What needs to be done
Only one stretch of the records below is wanted: the lines from the one holding "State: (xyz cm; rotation" through the one holding "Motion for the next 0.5". Return it exactly, both ends included.
··········
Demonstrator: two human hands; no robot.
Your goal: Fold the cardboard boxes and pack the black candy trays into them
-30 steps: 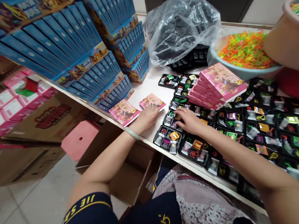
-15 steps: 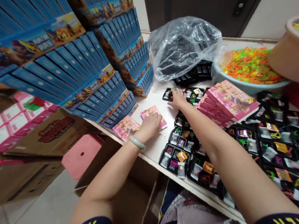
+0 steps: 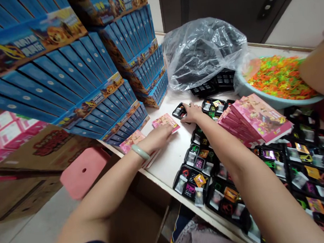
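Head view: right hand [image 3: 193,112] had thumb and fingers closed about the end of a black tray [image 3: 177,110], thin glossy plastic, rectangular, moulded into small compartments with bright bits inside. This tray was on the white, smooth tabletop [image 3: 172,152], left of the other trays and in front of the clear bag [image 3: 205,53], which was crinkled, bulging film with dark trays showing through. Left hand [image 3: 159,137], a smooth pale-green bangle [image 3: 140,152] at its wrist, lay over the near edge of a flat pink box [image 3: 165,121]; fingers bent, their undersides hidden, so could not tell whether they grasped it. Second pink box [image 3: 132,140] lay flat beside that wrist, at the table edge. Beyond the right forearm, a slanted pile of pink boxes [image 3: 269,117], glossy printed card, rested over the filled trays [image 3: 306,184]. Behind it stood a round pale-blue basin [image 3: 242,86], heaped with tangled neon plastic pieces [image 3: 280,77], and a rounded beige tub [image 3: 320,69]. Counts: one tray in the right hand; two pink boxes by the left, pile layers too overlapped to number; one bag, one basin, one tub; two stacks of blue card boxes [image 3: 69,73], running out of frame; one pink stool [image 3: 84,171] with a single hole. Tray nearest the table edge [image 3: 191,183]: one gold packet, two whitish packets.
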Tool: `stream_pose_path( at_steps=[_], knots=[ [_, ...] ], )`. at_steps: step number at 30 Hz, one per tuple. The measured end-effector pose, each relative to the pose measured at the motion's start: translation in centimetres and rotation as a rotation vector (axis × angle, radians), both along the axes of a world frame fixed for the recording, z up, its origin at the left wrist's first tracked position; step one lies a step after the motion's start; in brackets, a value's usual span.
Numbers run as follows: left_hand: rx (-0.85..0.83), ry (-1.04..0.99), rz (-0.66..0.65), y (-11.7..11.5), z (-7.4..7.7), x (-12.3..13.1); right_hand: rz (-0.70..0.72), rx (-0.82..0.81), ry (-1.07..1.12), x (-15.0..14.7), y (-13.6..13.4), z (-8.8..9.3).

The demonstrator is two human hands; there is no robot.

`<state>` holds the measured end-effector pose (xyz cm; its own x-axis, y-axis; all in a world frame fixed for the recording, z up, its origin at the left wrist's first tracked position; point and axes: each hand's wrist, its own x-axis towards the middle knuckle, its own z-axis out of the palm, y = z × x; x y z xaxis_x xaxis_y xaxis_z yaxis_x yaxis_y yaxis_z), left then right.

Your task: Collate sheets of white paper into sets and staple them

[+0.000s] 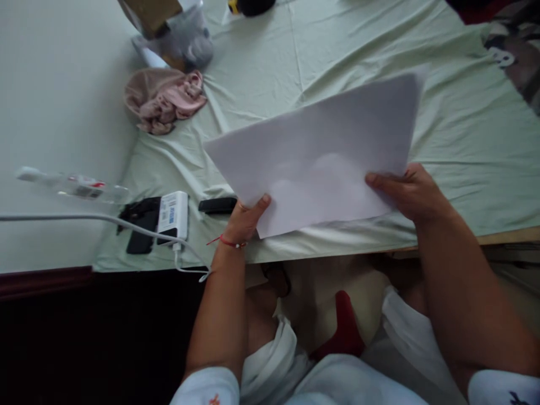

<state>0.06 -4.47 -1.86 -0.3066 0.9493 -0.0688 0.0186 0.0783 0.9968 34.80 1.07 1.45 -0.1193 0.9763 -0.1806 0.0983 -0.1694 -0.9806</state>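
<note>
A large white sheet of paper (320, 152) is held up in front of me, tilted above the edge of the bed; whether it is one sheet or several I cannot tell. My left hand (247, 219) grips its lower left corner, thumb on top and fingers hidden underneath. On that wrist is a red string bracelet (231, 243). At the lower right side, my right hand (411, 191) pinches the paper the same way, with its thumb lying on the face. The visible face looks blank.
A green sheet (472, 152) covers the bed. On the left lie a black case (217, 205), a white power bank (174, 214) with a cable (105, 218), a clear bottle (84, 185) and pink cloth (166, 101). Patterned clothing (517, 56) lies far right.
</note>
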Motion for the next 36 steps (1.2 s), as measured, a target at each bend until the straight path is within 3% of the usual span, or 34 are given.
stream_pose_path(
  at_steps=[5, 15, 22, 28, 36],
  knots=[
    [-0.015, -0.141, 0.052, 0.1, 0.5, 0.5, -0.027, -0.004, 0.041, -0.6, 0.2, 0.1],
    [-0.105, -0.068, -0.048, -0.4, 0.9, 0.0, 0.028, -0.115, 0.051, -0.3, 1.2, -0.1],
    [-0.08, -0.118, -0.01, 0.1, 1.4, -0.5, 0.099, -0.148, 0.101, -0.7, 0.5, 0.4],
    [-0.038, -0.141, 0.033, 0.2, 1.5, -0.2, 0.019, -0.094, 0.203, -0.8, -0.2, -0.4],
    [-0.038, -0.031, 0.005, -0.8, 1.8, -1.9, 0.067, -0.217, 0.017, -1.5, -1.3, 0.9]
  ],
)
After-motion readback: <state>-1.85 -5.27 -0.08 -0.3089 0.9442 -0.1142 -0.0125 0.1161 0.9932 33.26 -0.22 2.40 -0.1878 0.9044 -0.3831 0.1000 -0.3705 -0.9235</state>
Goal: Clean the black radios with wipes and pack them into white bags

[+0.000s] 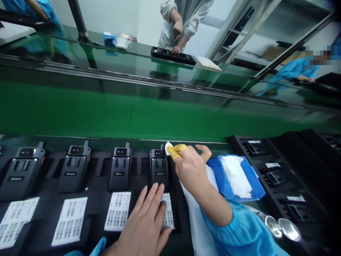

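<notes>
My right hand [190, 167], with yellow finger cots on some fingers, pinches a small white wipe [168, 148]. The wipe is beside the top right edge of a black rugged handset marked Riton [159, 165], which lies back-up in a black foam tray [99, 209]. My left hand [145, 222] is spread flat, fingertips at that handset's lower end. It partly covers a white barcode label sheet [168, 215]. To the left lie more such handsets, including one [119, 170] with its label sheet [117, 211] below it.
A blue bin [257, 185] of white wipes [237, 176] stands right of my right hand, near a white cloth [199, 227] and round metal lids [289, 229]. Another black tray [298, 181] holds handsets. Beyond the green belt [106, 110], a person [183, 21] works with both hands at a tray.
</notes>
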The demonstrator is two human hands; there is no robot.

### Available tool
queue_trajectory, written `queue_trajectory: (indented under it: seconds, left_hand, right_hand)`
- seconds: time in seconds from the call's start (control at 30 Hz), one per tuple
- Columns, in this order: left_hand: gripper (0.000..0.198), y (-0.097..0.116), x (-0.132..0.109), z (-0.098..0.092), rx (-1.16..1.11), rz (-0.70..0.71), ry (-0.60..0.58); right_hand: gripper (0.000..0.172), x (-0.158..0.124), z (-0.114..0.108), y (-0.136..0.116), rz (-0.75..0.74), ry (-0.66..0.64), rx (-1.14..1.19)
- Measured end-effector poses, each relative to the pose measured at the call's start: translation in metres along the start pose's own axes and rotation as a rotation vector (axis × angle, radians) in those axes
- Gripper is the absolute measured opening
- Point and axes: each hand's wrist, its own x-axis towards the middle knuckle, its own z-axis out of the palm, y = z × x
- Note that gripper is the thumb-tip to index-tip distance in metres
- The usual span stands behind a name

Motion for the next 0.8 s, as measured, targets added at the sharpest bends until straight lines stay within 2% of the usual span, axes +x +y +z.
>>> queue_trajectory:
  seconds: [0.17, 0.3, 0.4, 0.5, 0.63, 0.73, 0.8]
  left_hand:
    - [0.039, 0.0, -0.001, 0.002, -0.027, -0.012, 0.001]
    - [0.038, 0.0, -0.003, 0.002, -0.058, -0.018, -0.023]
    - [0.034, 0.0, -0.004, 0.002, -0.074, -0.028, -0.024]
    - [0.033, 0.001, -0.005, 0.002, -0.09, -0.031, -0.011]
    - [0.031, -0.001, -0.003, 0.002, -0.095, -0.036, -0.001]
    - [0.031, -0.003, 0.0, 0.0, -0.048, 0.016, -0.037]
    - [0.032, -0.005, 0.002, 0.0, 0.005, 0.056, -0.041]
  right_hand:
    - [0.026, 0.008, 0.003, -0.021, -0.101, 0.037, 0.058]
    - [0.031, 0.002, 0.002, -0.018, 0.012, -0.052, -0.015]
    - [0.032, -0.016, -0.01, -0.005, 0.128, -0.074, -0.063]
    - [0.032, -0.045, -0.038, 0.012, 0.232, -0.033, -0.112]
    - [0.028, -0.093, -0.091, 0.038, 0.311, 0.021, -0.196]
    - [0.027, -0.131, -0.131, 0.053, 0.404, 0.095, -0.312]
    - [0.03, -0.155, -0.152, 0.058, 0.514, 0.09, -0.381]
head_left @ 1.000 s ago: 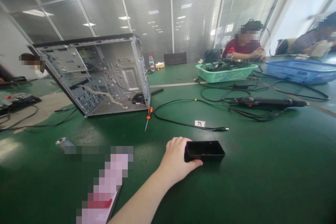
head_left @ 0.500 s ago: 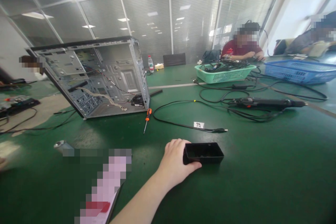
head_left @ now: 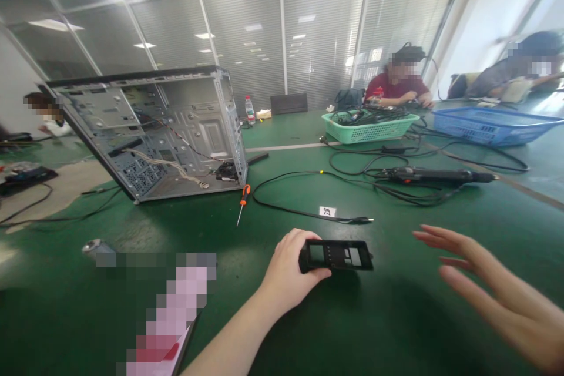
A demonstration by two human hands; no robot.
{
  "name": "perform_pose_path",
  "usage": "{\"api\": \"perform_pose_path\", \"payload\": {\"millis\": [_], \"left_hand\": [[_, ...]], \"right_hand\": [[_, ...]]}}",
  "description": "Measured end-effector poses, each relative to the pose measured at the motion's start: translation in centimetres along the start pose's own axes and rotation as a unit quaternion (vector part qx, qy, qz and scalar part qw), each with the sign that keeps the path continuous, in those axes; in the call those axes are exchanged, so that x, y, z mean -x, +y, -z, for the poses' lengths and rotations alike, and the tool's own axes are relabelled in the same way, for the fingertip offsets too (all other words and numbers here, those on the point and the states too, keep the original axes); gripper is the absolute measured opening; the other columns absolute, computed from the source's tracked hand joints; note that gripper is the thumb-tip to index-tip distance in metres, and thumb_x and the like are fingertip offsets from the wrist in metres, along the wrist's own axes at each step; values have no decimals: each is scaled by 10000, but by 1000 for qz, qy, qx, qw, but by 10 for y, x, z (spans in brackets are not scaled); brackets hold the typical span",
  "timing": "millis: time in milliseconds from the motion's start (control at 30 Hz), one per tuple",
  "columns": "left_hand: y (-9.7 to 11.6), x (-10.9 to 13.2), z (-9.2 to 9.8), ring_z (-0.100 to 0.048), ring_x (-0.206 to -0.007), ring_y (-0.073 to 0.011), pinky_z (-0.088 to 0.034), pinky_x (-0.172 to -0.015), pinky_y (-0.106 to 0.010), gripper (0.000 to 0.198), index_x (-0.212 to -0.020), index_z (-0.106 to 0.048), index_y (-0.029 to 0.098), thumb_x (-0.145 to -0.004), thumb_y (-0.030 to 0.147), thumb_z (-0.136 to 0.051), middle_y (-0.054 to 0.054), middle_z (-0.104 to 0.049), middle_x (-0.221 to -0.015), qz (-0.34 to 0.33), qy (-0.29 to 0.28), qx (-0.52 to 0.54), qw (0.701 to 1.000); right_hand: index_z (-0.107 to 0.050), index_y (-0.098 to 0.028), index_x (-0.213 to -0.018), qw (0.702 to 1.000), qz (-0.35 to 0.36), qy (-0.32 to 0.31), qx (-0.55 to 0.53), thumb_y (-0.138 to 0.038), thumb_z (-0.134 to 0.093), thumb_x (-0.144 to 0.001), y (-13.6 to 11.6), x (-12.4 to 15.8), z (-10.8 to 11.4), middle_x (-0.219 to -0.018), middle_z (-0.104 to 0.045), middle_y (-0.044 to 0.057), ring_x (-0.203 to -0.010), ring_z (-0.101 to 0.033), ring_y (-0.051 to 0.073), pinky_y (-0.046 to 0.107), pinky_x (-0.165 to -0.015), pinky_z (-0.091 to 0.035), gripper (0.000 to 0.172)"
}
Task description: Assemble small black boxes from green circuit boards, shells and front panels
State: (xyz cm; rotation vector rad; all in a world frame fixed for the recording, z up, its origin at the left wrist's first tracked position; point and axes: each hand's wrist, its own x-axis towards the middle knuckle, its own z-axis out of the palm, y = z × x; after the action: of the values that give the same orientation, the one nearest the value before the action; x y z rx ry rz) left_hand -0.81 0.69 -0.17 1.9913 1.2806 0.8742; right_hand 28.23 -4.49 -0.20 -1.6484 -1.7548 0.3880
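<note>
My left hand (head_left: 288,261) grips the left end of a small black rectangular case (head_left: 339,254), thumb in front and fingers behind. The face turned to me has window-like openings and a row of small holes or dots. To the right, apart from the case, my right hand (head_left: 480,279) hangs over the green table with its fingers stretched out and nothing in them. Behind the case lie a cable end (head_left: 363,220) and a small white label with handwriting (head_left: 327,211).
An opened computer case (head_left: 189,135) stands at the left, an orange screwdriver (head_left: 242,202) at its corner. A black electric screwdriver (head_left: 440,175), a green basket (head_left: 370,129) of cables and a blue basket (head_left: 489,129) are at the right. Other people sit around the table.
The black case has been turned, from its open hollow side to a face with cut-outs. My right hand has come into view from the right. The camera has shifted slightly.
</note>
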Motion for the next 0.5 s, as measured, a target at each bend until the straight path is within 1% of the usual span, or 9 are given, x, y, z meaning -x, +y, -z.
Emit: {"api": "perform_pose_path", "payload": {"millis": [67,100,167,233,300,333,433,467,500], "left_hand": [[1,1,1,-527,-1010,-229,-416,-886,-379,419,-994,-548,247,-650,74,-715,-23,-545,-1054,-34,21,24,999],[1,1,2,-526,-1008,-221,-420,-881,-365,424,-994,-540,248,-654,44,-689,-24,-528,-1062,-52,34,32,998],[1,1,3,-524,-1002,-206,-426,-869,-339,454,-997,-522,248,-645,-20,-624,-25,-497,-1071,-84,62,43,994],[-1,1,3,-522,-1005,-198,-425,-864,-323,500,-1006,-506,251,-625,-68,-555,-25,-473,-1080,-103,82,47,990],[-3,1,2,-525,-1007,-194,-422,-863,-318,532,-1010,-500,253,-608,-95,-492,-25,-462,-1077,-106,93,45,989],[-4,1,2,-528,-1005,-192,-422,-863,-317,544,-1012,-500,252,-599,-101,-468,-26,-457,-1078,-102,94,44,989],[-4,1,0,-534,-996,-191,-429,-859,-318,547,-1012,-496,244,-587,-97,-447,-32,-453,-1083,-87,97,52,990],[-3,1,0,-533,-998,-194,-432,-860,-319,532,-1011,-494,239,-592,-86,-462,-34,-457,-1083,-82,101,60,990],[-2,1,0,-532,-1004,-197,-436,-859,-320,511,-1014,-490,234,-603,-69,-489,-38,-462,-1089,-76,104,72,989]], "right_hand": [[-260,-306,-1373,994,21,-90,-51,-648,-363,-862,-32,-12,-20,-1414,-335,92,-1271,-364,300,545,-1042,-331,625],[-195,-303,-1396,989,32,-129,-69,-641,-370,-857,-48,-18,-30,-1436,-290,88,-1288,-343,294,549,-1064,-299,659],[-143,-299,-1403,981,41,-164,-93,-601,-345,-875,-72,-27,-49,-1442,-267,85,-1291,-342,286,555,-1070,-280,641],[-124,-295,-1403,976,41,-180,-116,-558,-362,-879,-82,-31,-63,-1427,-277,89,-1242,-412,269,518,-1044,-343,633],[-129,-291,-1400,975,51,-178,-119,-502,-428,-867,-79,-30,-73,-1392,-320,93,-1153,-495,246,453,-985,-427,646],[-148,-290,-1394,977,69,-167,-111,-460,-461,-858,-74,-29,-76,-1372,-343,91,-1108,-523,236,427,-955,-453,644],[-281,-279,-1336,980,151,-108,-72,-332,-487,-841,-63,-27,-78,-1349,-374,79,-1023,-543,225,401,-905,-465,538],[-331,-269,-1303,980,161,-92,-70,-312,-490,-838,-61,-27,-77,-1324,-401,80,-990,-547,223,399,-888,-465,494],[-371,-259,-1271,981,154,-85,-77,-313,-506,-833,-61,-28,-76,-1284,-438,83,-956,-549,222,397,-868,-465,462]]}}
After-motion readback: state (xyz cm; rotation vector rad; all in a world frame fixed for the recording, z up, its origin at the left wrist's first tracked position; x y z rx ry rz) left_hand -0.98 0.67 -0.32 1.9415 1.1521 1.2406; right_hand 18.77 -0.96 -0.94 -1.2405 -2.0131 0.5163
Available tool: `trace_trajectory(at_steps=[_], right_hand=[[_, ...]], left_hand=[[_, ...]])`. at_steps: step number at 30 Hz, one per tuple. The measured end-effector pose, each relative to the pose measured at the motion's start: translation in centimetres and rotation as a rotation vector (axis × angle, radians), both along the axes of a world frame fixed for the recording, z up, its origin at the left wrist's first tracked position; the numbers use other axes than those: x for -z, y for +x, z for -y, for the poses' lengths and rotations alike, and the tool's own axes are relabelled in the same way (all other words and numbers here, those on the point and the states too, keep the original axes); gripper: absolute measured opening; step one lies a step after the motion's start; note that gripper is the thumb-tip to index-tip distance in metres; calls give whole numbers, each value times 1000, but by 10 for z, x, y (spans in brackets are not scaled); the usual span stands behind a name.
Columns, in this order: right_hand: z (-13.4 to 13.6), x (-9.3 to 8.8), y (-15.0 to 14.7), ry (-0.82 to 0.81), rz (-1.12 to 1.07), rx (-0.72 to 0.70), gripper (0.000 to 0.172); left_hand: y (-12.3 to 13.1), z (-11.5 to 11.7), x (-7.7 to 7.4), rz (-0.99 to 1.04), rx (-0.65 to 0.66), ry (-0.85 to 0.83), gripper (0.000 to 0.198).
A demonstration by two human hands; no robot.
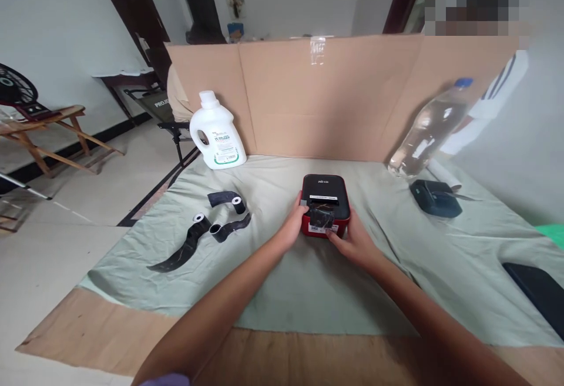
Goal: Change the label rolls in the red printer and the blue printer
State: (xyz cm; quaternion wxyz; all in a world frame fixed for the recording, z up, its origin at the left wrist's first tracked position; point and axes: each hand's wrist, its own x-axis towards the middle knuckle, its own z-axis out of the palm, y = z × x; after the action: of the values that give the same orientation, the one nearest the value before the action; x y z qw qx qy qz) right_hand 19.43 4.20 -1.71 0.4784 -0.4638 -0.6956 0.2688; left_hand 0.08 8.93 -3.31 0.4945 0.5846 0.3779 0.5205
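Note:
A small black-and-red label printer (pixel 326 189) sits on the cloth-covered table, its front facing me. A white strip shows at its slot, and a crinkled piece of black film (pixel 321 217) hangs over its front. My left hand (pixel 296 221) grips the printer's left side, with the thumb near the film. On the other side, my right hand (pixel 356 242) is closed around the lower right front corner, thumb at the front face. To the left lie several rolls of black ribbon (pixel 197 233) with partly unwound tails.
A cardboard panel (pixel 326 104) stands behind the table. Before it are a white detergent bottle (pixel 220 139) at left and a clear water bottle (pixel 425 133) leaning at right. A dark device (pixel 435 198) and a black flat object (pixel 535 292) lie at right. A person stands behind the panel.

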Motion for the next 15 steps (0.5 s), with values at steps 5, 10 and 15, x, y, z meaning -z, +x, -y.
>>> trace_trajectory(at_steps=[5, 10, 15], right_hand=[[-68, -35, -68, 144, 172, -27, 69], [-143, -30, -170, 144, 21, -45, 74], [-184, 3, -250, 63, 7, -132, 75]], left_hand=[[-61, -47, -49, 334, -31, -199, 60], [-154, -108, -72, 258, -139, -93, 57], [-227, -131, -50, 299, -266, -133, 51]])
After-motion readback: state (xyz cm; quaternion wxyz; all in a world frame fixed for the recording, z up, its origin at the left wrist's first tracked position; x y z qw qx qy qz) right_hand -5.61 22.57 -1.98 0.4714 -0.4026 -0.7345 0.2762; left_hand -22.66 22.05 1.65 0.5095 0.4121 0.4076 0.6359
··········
Completed exercise
State: (xyz cm; rotation vector rad; all in a world frame fixed for the recording, z up, its origin at the left wrist's first tracked position; point and axes: each hand's wrist, its own x-axis towards the middle knuckle, its own z-axis out of the palm, y = z × x; after the action: of the values that give the same orientation, the one nearest the value before the action; x y z rx ry rz) left_hand -0.81 0.69 -0.17 1.9913 1.2806 0.8742; right_hand 28.23 -4.49 -0.20 -1.6484 -1.7548 0.3880
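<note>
My left hand (head_left: 288,261) grips the left end of a small black rectangular case (head_left: 339,254), thumb in front and fingers behind. The face turned to me has window-like openings and a row of small holes or dots. To the right, apart from the case, my right hand (head_left: 480,279) hangs over the green table with its fingers stretched out and nothing in them. Behind the case lie a cable end (head_left: 363,220) and a small white label with handwriting (head_left: 327,211).
An opened computer case (head_left: 189,135) stands at the left, an orange screwdriver (head_left: 242,202) at its corner. A black electric screwdriver (head_left: 440,175), a green basket (head_left: 370,129) of cables and a blue basket (head_left: 489,129) are at the right. Other people sit around the table.
The black case has been turned, from its open hollow side to a face with cut-outs. My right hand has come into view from the right. The camera has shifted slightly.
</note>
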Motion for the next 0.5 s, as measured, a target at each bend until the straight path is within 1% of the usual span, or 9 are given, x, y, z meaning -x, +y, -z.

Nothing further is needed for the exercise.